In order to improve the ability of the network to process objects of different scales, this paper enhances the ability of PointNet++ to process complex 3D data through a hierarchical data enhancement method. The hierarchical sampling strategy provides a trade-off solution for object integrity and fine-grained details, that is, first in the training phase, three rounds of subdivision are repeated for the entire point cloud used for training, and the scale of each sub-point set is different. The point set is presented with a fixed number of points, in other words, each round of subdivision will use a different scale to constrain the size of the sub-point set in order to subdivide the point cloud into non-overlapping sub-point sets with a predefined and fixed number of points, After 3 rounds of subdivision, the entire scene is presented in sub-point sets of different scales, and after the down-sampling step, all sub-point sets are fed into the network to ensure that the input is provided in a consistent manner, which can make the trained network in the processing range It has a stronger generalization ability when it has a wide range of objects; and then performs the same subdivision and downsampling processing on the point cloud used for testing. The difference between the training and testing process is that the subdivision point sets of different scales are not input into the network together. Input subpoints in each scale to obtain deep features, and then interpolate points in the original point cloud that are not included in the network input to obtain deep feature vectors, so all subdivided points of different scales can be assigned a subdivision containing different levels The depth feature vector of context information; finally, the depth features from different scales can be concatenated to form a multi-scale depth feature vector.

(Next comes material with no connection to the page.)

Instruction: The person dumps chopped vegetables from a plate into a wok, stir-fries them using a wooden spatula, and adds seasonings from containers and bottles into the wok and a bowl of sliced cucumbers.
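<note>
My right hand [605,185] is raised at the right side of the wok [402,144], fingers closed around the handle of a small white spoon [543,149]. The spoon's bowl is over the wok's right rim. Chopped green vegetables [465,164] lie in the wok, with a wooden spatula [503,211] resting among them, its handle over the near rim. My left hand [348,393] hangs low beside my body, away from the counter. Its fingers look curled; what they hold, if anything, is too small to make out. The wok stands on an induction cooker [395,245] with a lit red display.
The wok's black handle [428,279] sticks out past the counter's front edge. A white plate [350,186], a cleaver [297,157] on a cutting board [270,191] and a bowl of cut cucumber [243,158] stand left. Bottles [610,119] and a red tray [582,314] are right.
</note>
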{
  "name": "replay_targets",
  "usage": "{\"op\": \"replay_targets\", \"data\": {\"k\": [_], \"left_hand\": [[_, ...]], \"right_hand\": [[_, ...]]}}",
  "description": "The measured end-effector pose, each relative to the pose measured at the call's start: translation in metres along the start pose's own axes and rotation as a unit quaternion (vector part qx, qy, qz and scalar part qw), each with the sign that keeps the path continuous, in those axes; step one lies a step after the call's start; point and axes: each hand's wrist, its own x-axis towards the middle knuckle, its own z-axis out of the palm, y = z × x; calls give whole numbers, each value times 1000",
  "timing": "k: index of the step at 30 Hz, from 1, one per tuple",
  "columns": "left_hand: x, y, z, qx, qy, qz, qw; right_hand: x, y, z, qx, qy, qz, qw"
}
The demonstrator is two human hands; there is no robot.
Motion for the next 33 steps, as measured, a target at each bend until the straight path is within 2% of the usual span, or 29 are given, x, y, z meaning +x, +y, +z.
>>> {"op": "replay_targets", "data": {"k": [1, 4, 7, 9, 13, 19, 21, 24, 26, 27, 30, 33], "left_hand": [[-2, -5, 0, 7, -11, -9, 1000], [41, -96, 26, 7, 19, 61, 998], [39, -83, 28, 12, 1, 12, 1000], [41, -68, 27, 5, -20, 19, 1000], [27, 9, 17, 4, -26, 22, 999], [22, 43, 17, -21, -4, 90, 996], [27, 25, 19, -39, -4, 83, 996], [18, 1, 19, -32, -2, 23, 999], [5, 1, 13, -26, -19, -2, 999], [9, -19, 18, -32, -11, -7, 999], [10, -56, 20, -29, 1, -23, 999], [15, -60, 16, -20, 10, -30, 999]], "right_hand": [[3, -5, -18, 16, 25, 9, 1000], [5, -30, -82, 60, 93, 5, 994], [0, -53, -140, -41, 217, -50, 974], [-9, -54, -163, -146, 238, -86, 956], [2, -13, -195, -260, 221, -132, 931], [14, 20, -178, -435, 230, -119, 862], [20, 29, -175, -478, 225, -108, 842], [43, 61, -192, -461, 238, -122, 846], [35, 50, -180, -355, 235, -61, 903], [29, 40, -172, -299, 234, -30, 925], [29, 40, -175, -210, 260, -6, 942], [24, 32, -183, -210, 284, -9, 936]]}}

2.3 Global Information Embedding

Since each convolutional layer has only one local receptive field, and point-wise features cannot encode information outside the local area and the relationship between objects, point-wise features only represent local geometry, which is not enough to explore the internal structure and objects of large objects. interaction between. The lack of global context limits the performance of point-wise prediction networks for outdoor scenes in ALS point clouds. For better performance, from a global perspective, object-level spatial dependencies should be exploited and combined with local geometric features. Inspired by superpoint graphs, this paper constructs graphs on segments composed of geometrically homogeneous points to capture the relationships between objects. By combining segmental features and pointwise features, the network adaptively encodes local-global features to achieve better semantic prediction on the ALS dataset.

First, the point cloud is segmented into blocks based on predefined geometric features and intensities by an unsupervised algorithm before training. Unlike neural networks that dynamically cluster points during training based on updated features, this network adopts a fixed graph structure and all segment labels are inherited from the initial segmentation. This fixed structure is more computationally efficient as it does not search for KNN neighbors in the high-dimensional feature space for each training iteration. Then, the obtained pointwise features are aggregated into node features according to the segment labels  M \in R^{N_s \times C_3} , where N_sis the number of segments in the scene. Within a point cloud chunk, node features are computed as the average of point features across all chunks. For each node \{s_{ij}| j<(N_s-1)\} , build a graph with all other nodes in the scene. s_iThe features of the central node are m_i \in R^{C_3}denoted by , S_{ij}the features of the central node are m_i \in R^{C_3}denoted by , and the edge features are e_{ij}=m_i-m_{ij}denoted by . The contextual information between different segments is captured by edge-conditioned convolution and normalized by softmax to obtain a global attention map \mathcal{W} \in R^{N}. Finally, inspired by PointNet++, an encoder-decoder is developed in an end-to-end manner based on the above-mentioned convolutional module that fuses local and global features, and feeds the multi-level feature geometry containing the same number as the original point set into a 1×1 convolution to obtain semantic labels for each point.

2.4 Global Graph Optimization

The classification results lack consistency, and more contextual information needs to be considered to optimize the results. In this paper, the solution to the optimal classification label configuration for point clouds is formalized as the maximum a posteriori probability of Markov random fields (MRFs).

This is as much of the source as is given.